El hecho dejó además una víctima fatal. La Fiscalía confirmó este lunes que el fallecido es Alan Daryl Ochoa, de 24 años. Según el informe del Cuerpo Médico Forense, murió como consecuencia de las gravísimas lesiones provocadas por la explosión del artefacto.
Los tres lesionados fueron asistidos inicialmente en el Hospital Heller. De los dos adultos, ya se recuperan en su domicilio tras sufrir heridas leves, aunque continúan con un meticuloso tratamiento.
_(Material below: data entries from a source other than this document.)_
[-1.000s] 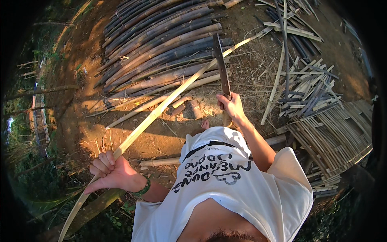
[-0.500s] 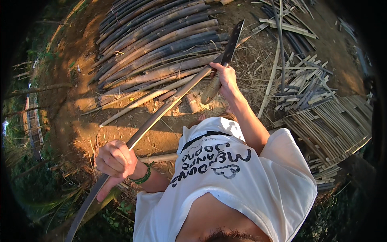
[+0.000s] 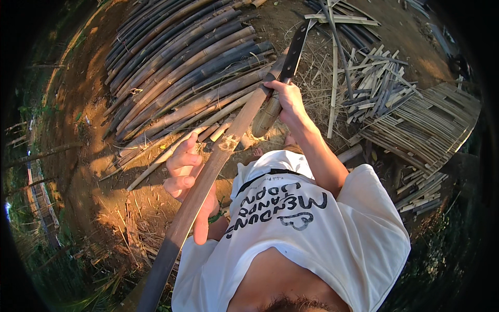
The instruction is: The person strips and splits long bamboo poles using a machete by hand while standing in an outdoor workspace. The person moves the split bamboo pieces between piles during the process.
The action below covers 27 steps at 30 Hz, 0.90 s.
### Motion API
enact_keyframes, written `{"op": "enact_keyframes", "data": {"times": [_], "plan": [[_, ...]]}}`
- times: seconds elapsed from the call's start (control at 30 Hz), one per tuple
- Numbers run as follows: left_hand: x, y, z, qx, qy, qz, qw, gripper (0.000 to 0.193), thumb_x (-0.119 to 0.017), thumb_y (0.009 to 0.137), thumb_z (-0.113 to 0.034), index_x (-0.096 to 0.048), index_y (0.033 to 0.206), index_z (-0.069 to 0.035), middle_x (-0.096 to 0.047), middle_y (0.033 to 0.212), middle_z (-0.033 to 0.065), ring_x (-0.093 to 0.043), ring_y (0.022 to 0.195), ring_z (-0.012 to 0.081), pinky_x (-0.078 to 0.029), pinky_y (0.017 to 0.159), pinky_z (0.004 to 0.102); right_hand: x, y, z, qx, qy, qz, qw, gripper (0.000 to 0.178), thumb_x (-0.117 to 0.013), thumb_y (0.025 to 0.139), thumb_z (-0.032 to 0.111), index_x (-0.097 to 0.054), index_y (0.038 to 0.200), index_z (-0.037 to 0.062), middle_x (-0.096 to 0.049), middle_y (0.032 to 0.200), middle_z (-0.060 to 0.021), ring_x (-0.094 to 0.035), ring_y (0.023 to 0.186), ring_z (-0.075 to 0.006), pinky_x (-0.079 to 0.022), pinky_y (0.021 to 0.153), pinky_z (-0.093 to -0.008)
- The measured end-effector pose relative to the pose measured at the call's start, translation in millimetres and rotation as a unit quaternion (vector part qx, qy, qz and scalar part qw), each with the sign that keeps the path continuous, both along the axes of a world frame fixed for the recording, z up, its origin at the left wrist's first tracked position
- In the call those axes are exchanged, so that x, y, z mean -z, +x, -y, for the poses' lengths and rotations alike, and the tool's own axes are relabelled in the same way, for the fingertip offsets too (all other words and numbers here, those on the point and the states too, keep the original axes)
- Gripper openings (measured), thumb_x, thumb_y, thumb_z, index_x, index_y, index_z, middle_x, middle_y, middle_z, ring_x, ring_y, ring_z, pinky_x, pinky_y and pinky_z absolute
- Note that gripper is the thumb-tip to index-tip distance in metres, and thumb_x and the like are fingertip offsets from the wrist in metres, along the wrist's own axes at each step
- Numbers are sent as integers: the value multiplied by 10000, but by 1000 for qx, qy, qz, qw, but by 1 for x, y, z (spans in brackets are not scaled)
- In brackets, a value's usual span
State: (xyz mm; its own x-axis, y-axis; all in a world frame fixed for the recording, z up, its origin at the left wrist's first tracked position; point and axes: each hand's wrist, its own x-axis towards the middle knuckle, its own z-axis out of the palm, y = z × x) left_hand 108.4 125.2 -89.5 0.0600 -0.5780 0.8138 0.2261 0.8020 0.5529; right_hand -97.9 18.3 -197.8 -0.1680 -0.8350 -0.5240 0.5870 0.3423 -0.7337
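A long split bamboo strip [image 3: 208, 174], brown with a darker lower end, runs diagonally from the lower left up to my right hand [image 3: 287, 101]. That hand is closed around a machete [image 3: 295, 53] near the top of its thick, bamboo-coloured handle. The machete's dark blade, with small holes along it, points up and away, and its thumb side also presses the strip's far end. My left hand [image 3: 189, 182] has its fingers spread beneath and beside the strip, not wrapped round it. A pale node [image 3: 226, 142] marks the strip just beyond those fingers.
Dark and tan bamboo poles [image 3: 176, 67] lie in a row on the dirt ahead. To the right are a heap of split slats [image 3: 382, 78] and a woven slat panel [image 3: 429, 125]. Shavings [image 3: 317, 67] litter the ground, and greenery edges the left.
My left hand has loosened from the strip, its fingers spreading, and has moved up and right along it. The strip has turned its broad face up and sits steeper; my right hand keeps its grip.
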Motion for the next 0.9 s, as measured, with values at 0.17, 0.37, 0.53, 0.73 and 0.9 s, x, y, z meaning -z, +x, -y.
{"op": "enact_keyframes", "data": {"times": [0.17, 0.37, 0.53, 0.73, 0.9], "plan": [[-7, -2, 9, 134, -91, 25, 986, 786, -486, 733, -872, -563, 822, -94, -588, 774, 91, -617, 912, 296, -499, 878, 496, -20, -1, -36, -94, -14, -74, 993, 178, -736, 862, 123, -590, 856, 22, -630, 718, -53, -595, 624, -133, -494, 592, -289], [-3, -12, 7, 76, -63, -20, 995, 757, -339, 777, -863, -467, 750, -118, -470, 667, 38, -519, 735, 237, -464, 728, 423, -73, 3, -127, -274, -69, -242, 928, 209, -752, 831, 133, -570, 772, 49, -571, 654, 1, -545, 598, -83, -431, 555, -271], [-2, -31, 10, 21, -82, -58, 995, 748, -217, 813, -855, -386, 690, -137, -372, 579, -6, -438, 588, 188, -435, 604, 362, -121, 18, -166, -307, -208, -301, 879, 228, -757, 749, 150, -615, 809, -18, -556, 587, -134, -564, 541, -253, -429, 555, -357], [-1, -48, 13, -37, -115, -76, 990, 759, -71, 856, -846, -290, 618, -160, -254, 472, -60, -340, 412, 129, -400, 454, 290, -106, 25, -172, -254, -278, -336, 863, 196, -700, 683, 87, -628, 807, -47, -581, 604, -223, -613, 586, -394, -477, 559, -424], [4, -42, 10, 5, -110, -104, 988, 828, -241, 827, -889, -461, 688, -103, -430, 499, 2, -513, 494, 171, -462, 510, 317, -105, 31, -174, -233, -297, -361, 853, 186, -692, 672, 73, -609, 796, -40, -572, 616, -221, -610, 593, -409, -472, 555, -423]]}}
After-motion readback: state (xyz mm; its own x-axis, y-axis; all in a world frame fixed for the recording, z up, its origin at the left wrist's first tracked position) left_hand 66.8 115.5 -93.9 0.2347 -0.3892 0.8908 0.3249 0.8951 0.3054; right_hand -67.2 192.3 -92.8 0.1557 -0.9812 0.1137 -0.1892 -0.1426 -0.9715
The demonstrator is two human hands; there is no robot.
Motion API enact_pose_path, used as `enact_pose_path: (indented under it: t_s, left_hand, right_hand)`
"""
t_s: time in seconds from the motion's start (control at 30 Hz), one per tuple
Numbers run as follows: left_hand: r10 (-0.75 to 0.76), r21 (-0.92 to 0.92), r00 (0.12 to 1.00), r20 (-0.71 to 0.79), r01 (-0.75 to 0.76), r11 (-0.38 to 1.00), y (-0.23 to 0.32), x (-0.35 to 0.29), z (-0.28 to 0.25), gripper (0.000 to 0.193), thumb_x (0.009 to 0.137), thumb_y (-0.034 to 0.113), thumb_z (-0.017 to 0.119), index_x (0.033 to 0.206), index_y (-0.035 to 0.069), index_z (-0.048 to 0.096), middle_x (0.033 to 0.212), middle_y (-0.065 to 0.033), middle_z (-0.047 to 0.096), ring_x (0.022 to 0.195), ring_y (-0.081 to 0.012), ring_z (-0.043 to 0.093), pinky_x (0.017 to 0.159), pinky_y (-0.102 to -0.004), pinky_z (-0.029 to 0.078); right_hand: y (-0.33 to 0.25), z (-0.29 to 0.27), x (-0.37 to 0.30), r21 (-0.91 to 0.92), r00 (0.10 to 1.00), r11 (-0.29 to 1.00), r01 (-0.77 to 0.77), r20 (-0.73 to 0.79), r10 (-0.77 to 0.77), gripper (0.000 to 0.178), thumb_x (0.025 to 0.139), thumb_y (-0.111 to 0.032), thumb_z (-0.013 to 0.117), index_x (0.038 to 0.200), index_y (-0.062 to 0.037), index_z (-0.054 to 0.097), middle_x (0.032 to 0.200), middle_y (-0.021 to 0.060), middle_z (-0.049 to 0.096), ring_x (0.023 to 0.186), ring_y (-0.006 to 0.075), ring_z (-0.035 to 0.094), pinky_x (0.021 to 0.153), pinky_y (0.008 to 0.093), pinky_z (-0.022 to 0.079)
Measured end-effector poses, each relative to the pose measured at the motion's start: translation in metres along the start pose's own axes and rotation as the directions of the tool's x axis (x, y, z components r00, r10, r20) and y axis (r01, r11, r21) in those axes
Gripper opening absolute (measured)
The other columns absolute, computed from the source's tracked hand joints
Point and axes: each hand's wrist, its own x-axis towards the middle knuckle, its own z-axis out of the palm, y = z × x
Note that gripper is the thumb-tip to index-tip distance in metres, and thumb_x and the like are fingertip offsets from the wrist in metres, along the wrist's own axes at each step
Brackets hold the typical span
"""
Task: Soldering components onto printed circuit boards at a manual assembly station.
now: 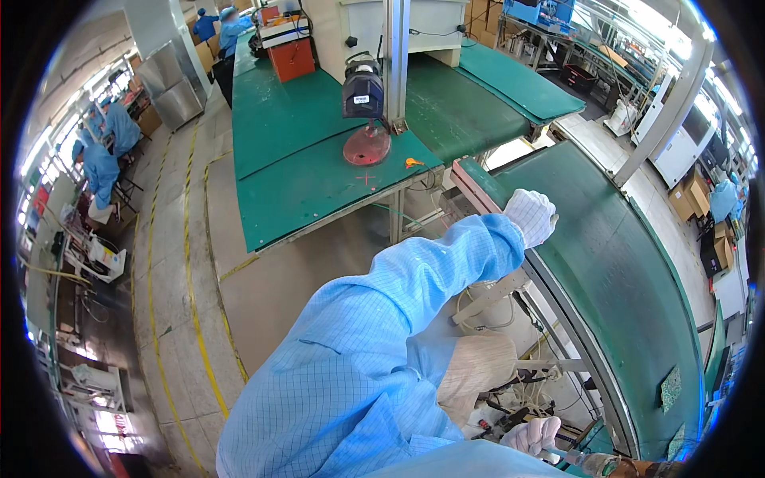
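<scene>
My left hand (531, 217), in a white glove, rests at the near edge of the green curved conveyor belt (613, 255). Its fingers are curled in, and whatever they may hold is hidden. A blue checked sleeve covers that arm. Low in the picture, my right hand (532, 436), also gloved in white, is closed around a thin, pale stick-like piece. Beside it at the lower edge lies a partly clear, brownish object (599, 464), too cut off to name. A green circuit board (671, 388) lies on the belt at the lower right.
A green-topped table (303, 183) stands ahead, bearing a black device (362, 89) by a metal post, a red round piece (366, 146) and a small orange item (413, 162). Cables (518, 398) tangle below the belt. Co-workers in blue (100, 171) sit at far left.
</scene>
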Motion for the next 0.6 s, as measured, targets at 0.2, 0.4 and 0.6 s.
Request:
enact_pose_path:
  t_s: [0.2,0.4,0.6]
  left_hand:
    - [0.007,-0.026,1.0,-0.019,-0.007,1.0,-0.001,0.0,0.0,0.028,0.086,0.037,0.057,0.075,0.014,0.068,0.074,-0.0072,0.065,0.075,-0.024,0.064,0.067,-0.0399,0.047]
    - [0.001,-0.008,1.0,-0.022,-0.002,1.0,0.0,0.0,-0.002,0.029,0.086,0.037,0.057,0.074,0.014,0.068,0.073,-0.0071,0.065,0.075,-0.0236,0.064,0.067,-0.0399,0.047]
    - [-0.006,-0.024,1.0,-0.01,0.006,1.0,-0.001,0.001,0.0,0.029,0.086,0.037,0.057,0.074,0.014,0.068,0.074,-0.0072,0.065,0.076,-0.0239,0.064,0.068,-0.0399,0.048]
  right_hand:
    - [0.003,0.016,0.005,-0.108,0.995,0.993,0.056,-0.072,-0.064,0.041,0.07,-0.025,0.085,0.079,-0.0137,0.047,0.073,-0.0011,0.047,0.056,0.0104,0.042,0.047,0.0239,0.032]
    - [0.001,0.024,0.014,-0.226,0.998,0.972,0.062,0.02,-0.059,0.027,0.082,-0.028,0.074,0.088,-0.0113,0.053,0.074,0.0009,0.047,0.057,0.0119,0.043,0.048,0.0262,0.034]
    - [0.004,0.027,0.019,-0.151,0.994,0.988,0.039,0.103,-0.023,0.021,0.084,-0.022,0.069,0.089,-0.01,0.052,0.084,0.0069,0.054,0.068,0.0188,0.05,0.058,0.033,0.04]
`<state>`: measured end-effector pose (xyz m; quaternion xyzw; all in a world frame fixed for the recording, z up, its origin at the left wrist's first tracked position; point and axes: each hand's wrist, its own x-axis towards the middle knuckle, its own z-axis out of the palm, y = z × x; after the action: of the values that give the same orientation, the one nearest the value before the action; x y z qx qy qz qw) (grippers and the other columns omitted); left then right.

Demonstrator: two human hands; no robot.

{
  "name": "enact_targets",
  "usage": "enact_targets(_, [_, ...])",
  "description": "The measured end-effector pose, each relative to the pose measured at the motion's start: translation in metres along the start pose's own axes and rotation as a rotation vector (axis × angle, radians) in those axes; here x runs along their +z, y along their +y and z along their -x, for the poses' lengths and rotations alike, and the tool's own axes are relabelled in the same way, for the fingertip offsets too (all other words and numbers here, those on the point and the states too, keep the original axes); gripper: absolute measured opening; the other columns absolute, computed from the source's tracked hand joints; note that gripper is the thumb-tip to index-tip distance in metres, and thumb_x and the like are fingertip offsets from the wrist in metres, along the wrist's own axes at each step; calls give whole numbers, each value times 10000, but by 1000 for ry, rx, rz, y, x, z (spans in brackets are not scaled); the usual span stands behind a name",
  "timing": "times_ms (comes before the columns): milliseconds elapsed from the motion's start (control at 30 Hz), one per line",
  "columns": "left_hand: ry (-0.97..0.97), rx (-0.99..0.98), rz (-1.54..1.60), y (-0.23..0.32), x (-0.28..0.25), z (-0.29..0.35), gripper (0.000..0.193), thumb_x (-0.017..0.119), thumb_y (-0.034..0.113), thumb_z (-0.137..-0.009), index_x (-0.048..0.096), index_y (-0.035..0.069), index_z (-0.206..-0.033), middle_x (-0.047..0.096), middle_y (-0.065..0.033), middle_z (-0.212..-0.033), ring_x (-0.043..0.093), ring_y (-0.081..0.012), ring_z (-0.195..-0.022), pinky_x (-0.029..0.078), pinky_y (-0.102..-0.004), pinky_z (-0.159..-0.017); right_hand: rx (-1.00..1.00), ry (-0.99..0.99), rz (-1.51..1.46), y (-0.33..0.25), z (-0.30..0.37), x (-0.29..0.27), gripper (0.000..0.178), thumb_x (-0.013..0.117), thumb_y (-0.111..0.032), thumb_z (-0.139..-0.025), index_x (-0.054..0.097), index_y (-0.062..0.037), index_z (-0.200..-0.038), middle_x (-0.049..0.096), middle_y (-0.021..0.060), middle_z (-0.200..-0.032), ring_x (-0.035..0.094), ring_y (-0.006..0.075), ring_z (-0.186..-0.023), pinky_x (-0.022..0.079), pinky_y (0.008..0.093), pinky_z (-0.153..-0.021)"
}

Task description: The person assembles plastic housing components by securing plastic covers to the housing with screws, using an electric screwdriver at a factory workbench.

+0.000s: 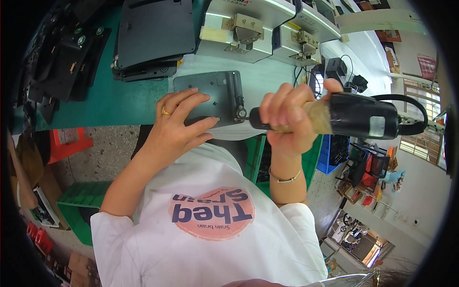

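A dark grey flat panel (217,88) lies on the bench in front of me, with a raised bar and a round metal fitting (241,113) along its right edge. My left hand (178,115), a ring on one finger, rests on the panel's left part with its fingers spread. A small shiny piece shows by a fingertip, too small to name. My right hand (292,115) is wrapped around a black corded electric screwdriver (366,115) with tan wrapping on its grip. The screwdriver lies nearly level, its tip pointing left at the round fitting; whether they touch I cannot tell.
Stacked dark panels (155,33) stand behind the work. More dark plates (71,67) lean at the left. Two white machines with metal feeders (246,31) line the back. Green crates (79,201) and a blue crate (330,155) sit below the bench. Another person's arm (21,177) shows far left.
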<state>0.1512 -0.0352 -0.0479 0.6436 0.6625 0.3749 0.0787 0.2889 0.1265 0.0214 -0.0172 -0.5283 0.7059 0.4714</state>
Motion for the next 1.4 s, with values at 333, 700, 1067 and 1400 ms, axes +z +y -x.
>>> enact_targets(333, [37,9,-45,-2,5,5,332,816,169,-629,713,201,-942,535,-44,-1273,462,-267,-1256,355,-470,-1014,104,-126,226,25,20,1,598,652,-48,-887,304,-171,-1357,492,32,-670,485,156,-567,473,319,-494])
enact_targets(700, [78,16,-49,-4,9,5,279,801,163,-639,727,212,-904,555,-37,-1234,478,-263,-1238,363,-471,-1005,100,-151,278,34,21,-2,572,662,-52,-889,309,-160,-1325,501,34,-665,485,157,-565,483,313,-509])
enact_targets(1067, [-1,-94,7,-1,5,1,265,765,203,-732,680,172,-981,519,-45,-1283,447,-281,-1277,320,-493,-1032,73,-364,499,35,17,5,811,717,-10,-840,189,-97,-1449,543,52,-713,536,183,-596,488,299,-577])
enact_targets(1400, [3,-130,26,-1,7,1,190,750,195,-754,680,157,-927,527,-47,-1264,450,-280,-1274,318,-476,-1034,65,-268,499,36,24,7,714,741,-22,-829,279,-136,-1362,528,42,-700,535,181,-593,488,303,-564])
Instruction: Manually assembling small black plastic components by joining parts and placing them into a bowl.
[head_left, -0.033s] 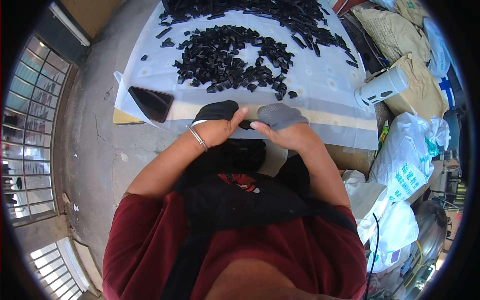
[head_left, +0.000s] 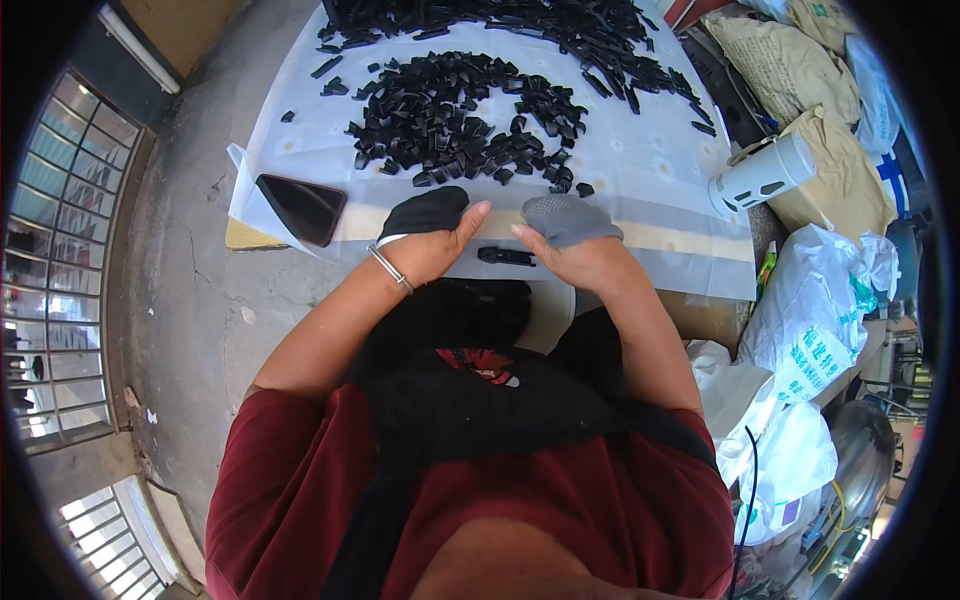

En tanto, el menor permanece internado en el Hospital Castro Rendón, donde sigue bajo observación médica y presenta una evolución positiva.
Durante la autopsia también se tomaron muestras para realizar estudios toxicológicos, mientras la investigación avanza para determinar cómo un explosivo de uso exclusivo para empresas habilitadas llegó a manos de particulares.
La causa está a cargo de la Fiscalía de Homicidios, que busca reconstruir tanto la mecánica del hecho como la cadena de comercialización del explosivo, cuya venta está restringida a empresas autorizadas por la Agencia Nacional de Materiales Controlados (ANMaC).
La explosión ocurrió durante los festejos por la final del Mundial, cuando integrantes de una misma familia intentaban detonar el artefacto en las bardas del barrio Z1. El estallido provocó la muerte de Ochoa y dejó tres familiares heridos, quienes continúan evolucionando favorablemente.